Hughes stopped and Pero couldn't resist asking: "And you still got married?"
Realizing now how important the interview had become, Pero decided it deserved a larger audience than his fishing magazine could offer. He sent it to a few editors, who quickly snapped it up. The Guardian in Britain and the German paper Die Welt have since published excerpts from the interview - which appears in full in the current edition of Wild Steelhead and Salmon. The New Yorker wanted to publish the interview, but insisted on an exclusive deal. Pero turned down the prestigious magazine. He couldn't give up the biggest story his magazine had ever had.
Pero has already received more than a hundred responses to the interview from an array of people, including the European Bureau Chief of Forbes magazine, who called the interview "one of the best literary coups I've seen in recent years." Another e-mail came from British composer and music director Adrian Lee, currently rehearsing the Royal Shakespeare Company in a dramatization of Hughes' "Tales From Ovid."
What everyone wonders is why would Hughes, who almost never gave interviews, have such an extensive talk with the editor of a little-known fishing magazine? Simple, Pero said: because he loved fishing. But even more because he knew he wasn't going to be tricked into talking about Plath. "Hughes opened up and revealed so much of himself because we were talking about the source of his enjoyment and passion," Pero said. "It gave me an edge somebody else wouldn't have had. Over the years he turned down countless, countless interviews - went out of his way to avoid in some cases horrifying question-and-answer sessions all leading to Sylvia Plath. He was sick of it . . . He was just treated like a dog. There's no question he carried this huge burden."

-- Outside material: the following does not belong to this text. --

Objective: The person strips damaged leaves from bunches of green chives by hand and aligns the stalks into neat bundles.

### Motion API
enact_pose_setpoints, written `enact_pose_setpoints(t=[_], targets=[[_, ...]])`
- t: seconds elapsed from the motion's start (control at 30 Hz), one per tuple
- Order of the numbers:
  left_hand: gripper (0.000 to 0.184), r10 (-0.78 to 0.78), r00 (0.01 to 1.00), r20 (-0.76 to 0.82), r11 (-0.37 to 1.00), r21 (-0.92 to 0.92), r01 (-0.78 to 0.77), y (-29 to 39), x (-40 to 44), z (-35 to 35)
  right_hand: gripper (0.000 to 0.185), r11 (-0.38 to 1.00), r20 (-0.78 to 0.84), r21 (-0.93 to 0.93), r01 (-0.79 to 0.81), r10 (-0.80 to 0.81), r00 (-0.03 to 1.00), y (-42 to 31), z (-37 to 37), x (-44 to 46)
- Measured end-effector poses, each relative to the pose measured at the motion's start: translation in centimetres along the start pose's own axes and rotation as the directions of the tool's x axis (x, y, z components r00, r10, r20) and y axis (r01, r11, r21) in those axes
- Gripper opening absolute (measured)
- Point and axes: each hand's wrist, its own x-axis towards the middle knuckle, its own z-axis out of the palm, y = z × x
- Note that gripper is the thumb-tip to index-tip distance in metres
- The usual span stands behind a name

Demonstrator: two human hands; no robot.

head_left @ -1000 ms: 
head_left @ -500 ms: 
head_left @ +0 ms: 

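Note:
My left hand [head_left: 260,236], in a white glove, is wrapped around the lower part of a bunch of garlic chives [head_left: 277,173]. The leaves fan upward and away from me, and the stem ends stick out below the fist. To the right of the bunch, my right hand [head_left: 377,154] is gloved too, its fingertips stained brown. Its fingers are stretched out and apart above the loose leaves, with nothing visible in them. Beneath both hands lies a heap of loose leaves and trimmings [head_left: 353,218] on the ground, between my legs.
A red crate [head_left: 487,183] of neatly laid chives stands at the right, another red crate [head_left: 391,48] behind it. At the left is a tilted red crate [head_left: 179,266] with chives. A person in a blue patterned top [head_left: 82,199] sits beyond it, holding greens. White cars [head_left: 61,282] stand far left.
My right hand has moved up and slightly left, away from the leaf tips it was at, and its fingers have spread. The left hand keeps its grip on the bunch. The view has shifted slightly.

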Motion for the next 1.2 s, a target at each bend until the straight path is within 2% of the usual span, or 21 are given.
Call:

Pero said that talking to Hughes changed the way he saw Hughes' work. "My ability to speak with him in that one brief session, the way he addressed the questions, demonstrated to me that this guy was the genuine article - that he was authentic and that everything he wrote - at the risk of cliche - was from the heart. He slit a vein and it came out. He didn't hold much back. He put everything into his work. Maybe that explains his reticence, in addition to all the harassment that he was forced to endure. It's there; it's in his poetry. If you want to know Ted Hughes, read his poetry."